蛇輪、日蝕白蛇輪 へびりん、ひばみはくじゃりん。砂緒とフルエレとセレネが交代で乗る主役機。劇中唯一の複座型で、表面は鏡の様なテカテカのメッキ調の銀色で、装甲各所に金色の華麗な装飾が施され非常に成金趣味な見た目をしている。頭部に蛾の触覚の様な巨大な二本の角があり、背中にはド派手な巨大な羽を背負い鳥型の飛行形態に変形出来る。実は砂緒の前世の前世、【等ウェキ玻璃音大王】が、ル・スリー白鳥號を参考に真似して作った機体。両手の尖った爪で突き刺した対象からスキルや能力をコピーする事が出来る。
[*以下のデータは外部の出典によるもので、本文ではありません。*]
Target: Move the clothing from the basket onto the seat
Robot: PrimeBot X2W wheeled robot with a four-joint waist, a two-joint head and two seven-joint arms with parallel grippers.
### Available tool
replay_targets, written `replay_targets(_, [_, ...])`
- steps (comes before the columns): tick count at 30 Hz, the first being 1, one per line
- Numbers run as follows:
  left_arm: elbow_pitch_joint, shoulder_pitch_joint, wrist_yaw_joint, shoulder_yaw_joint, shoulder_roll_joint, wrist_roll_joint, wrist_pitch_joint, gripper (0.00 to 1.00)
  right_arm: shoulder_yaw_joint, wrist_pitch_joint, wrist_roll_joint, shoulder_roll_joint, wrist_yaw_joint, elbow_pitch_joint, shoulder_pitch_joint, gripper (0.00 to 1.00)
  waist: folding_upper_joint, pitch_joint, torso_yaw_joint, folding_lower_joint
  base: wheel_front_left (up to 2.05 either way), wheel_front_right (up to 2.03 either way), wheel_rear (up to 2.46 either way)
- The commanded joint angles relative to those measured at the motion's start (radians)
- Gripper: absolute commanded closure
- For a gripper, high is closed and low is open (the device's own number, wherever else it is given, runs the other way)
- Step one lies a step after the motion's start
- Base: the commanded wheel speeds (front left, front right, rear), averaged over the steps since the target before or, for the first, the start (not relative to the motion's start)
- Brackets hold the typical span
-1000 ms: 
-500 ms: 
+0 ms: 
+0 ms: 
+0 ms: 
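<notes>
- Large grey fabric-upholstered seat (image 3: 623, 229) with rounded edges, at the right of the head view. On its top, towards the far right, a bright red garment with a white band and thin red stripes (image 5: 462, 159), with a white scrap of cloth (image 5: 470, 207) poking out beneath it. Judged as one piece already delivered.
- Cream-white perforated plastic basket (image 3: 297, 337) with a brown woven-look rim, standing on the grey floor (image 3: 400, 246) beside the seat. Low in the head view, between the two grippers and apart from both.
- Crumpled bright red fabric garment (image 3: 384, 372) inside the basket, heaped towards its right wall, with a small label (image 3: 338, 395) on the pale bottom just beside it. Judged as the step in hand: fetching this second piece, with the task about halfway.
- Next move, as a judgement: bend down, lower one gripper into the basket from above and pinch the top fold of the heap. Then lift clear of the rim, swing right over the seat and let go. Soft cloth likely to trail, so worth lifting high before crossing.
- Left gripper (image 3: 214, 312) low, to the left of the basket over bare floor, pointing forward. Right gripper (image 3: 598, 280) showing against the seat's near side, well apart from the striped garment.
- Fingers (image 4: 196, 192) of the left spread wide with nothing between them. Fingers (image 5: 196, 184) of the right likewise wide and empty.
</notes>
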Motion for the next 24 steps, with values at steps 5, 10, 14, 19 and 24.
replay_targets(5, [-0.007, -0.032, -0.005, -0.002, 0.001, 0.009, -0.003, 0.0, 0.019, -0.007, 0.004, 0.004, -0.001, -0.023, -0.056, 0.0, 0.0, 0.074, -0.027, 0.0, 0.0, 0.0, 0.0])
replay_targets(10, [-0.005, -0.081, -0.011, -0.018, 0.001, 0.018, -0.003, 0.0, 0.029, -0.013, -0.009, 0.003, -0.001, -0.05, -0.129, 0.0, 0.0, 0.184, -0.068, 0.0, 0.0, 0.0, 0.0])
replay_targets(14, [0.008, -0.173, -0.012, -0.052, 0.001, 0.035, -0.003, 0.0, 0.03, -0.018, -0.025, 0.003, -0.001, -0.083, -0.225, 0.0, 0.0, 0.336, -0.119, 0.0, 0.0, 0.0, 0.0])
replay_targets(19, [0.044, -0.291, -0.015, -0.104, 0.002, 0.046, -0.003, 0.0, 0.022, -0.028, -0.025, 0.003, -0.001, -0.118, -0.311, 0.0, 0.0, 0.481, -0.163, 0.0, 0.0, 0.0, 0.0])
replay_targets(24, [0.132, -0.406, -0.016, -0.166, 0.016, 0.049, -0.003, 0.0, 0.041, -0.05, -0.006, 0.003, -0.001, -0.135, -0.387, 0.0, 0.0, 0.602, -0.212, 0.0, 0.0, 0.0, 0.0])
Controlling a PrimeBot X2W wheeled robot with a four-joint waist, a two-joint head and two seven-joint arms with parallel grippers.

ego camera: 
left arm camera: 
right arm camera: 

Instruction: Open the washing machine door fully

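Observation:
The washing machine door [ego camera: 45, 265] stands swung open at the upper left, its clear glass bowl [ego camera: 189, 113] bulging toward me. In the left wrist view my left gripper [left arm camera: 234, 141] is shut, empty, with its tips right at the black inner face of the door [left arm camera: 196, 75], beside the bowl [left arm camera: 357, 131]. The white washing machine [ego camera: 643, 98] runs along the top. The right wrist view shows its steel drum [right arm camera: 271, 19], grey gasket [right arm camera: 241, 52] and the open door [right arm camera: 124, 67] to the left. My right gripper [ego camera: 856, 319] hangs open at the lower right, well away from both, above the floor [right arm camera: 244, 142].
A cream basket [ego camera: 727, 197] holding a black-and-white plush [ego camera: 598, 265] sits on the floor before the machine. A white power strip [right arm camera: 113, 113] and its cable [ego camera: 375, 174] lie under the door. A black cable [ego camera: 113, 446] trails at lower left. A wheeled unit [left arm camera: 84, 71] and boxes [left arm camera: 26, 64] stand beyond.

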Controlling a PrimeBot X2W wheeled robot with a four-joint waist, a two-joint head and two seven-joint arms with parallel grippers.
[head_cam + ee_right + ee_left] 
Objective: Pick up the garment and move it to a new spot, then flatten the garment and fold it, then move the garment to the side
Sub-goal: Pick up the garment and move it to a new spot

また砂緒の能力で巨大化したり強力な雷攻撃を発したりも出来る。
ル・スリー白鳥號 はくちょうごう。【まおう抱悶】の先祖である【王永嶋フィロソフィー王】が搭乗していた純白の機体。蛇輪に似ているが、よりヒロイックな形状をしている。古代にクラウディア王国で建造された。今は 【千岐大蛇】(チマタノカガチ) 退治の時に紅蓮が偶然入手し扱いに困惑している。劇中最強の機体で数々の魔ローダースキルが隠されている。かつてセレネと砂緒が制作させた【最強の魔法剣】を偶然所有しているが、標準装備の【魔法の刃の剣】も使用出来る。